Permettez-moi d’être plus précis. Je suis propriétaire dans la zone métropolitaine de Denver d’un petit motel de vingt et une chambres. Cela fait maintenant quinze ans que je possède ce motel, et, dans la mesure où il correspond à la demande de la clientèle des classes moyennes, cela lui a valu d’attirer toutes sortes d’individus et d’héberger un large échantillonnage représentatif de la population américaine. La raison qui m’a poussé à acquérir ce motel était de satisfaire mes tendances voyeuristes ainsi que mon désir impérieux d’observer les différents aspects de la vie sociale et sexuelle des gens, afin de répondre à cette vieille question concernant « la façon dont on se comporte au plan sexuel dans l’intimité de sa chambre à coucher ».
Ensuite, il y a la longueur (langueur !) du voyeur qui veut s’exposer mais pas vraiment, faut se faire désirer quand on a tant désiré, d’accord. Ça traine, ça traine, le monsieur vieillit, sa vie devient fade, l’a perdu son point de vue, veut bien attirer les mirettes. Enfin, rentrons dans le vif du sujet, le noir des corridors, le secret des judas. Une petite bio bien racontée, pour une fois qu’on s’intéresse à celui qui regarde, pas de raison de ne pas se la raconter. Pas inintéressant ma foi, pourquoi devient-on voyeur ? Parce qu’on n’a pas été vu ? Le double sens s’accorde à l’interprétation psychologique, j’achète, j’adhère. Que peut-on espérer voir ? Du sexe, bien sûr. Sous toutes les coutures, prendre de la hauteur, sous toutes les formes, gagner en imagination. Bombardés que nous sommes à longueur de temps d’images de ce type, avouons qu’il nous en faut plus pour nous palpiter. A priori, nous sommes adultes. Ce qui peut se passer dans le secret des alcôves n’a plus vraiment de mystère passé un âge certain, alors où réside le plaisir du voyeur ? Je ne sais pas. Et rien ne me le fait comprendre. Faut-il rajouter un meurtre pour ajouter un peu de piment ? Je le crains et y ai droit. Ce n’est plus d’actes dont il est question mais de morale. Et Dieu dans tout ça ? Il regarde, n’intervient pas. Le Diable ? Non plus, peut-être qu’il se marre juste un peu plus.

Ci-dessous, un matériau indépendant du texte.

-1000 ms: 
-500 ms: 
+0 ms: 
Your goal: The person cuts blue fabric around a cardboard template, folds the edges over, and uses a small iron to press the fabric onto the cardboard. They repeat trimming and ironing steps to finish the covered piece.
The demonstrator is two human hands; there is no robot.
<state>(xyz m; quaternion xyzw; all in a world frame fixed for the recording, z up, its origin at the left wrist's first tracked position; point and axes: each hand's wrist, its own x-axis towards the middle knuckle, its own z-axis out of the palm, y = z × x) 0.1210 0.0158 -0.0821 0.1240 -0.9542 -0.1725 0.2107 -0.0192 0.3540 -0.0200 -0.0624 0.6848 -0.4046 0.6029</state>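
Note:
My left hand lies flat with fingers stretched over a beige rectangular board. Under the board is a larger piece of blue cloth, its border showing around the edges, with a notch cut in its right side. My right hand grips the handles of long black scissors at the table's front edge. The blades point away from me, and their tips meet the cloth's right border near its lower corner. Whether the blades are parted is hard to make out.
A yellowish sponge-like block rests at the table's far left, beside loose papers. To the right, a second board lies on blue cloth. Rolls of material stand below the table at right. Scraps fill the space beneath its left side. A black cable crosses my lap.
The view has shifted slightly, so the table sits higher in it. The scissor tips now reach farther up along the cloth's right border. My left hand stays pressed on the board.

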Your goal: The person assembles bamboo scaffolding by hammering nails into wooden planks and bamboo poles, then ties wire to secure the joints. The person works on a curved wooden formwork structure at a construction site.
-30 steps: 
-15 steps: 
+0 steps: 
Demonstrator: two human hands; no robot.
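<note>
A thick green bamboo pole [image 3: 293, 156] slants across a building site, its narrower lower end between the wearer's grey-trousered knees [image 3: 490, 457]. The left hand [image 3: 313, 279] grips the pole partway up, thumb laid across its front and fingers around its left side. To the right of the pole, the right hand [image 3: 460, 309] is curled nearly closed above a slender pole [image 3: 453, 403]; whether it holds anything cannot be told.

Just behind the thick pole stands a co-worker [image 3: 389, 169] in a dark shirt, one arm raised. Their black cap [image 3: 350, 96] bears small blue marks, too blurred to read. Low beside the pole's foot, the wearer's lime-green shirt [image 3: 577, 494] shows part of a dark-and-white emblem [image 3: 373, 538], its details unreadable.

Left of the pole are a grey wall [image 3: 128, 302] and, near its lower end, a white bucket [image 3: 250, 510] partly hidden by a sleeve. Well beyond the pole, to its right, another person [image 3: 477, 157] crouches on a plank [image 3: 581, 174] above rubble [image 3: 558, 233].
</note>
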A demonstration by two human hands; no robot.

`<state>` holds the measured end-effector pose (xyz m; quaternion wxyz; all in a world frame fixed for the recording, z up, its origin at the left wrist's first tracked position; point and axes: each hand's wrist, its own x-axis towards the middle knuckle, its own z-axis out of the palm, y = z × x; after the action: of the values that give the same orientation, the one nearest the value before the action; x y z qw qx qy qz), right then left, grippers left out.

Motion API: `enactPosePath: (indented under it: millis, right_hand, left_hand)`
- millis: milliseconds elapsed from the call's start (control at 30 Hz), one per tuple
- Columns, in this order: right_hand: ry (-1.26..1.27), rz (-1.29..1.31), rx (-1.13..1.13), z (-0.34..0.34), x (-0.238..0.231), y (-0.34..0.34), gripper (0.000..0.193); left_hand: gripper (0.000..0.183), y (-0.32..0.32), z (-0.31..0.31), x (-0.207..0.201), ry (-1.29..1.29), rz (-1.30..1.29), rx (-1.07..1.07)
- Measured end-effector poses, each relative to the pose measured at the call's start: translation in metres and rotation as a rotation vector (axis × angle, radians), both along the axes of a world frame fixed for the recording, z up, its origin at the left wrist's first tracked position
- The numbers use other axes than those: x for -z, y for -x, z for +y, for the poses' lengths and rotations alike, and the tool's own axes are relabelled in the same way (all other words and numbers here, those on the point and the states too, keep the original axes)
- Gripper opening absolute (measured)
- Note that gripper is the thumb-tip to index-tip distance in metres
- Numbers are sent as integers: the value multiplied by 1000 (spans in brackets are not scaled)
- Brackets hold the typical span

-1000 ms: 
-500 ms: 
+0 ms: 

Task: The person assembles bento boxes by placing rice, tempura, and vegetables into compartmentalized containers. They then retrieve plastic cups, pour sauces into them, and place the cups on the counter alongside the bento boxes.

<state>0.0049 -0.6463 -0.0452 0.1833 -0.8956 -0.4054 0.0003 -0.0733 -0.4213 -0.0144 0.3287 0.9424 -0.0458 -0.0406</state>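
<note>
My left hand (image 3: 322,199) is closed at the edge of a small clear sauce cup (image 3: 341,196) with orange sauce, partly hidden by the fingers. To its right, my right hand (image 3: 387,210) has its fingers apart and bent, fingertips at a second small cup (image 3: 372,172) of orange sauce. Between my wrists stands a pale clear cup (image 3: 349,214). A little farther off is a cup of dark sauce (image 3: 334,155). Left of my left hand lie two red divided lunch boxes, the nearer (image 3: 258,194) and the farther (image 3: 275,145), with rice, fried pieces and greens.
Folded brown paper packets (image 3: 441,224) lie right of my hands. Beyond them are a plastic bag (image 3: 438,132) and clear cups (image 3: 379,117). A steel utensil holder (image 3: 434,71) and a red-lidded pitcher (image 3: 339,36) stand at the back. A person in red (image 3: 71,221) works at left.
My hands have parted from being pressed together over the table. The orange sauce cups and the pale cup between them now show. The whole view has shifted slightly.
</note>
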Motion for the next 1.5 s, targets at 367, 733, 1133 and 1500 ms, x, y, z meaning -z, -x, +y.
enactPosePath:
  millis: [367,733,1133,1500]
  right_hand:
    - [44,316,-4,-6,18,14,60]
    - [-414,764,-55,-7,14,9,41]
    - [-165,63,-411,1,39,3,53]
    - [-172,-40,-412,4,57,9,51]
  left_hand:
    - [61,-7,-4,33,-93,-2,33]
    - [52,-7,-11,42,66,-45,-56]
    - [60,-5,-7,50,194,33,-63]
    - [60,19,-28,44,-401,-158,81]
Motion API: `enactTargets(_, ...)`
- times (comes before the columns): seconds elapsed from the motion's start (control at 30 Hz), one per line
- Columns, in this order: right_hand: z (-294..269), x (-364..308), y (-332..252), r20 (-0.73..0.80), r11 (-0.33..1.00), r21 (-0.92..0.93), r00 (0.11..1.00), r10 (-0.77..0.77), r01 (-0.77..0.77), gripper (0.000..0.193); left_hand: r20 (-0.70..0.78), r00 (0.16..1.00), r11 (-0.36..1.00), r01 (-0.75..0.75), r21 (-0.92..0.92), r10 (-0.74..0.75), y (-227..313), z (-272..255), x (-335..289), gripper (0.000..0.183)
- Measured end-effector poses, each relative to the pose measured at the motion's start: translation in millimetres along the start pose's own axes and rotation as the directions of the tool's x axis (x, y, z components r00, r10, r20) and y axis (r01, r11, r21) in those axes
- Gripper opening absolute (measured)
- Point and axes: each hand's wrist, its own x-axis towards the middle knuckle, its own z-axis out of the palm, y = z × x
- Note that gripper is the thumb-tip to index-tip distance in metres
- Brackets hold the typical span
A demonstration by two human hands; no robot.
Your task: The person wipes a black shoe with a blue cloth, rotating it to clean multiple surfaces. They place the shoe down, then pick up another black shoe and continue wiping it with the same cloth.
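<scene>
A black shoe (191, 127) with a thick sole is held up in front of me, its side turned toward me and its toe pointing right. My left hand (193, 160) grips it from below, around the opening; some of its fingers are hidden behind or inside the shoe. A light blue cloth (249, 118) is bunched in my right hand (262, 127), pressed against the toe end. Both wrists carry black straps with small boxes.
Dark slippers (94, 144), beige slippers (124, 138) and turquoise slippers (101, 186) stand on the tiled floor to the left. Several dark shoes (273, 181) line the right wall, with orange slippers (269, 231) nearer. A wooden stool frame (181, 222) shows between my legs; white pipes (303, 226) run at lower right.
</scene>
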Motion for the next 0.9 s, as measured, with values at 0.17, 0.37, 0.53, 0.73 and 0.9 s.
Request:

Dans ce but, j’ai acheté ce motel et je l’ai tenu en personne, en mettant au point une méthode indétectable pour observer et entendre les interactions gouvernant la vie de toutes sortes de gens, sans qu’ils aient jamais conscience d’être observés. J’ai fait cela poussé uniquement par ma curiosité sans limites à l’égard de la vie menée par tout un chacun, et pas seulement parce que je suis un voyeur dérangé. Cette observation s’est étendue sur les quinze dernières années, et j’ai gardé des notes précises sur la majorité des personnes observées, avant de compiler des statistiques pleines d’intérêt concernant ces différentes choses : par exemple, ce qu’elles ont fait ; ce qu’elles ont dit ; leurs caractéristiques personnelles ; âge et corpulence ; la région du pays d’où elles venaient ; et enfin leur activité sexuelle. Mes clients étaient issus de différents milieux. L’homme d’affaires qui emmène sa secrétaire dans un motel à l’heure du déjeuner, clientèle que les motels classent généralement dans la catégorie des « chauds lapins ». Couples mariés se déplaçant d’État en État, soit pour leur travail, soit pour leurs vacances. Couples non mariés, mais vivant en concubinage. Femmes qui trompent leur mari, et vice versa. Lesbiennes, catégorie sur laquelle j’ai pu me concentrer personnellement grâce à la proximité géographique d’un hôpital de l’armée américaine avec ses infirmières et le personnel militaire féminin affecté à cet établissement. Les homosexuels, qui m’intéressent peu, mais que j’ai quand même observés pour comprendre leurs motivations et leurs manières de procéder.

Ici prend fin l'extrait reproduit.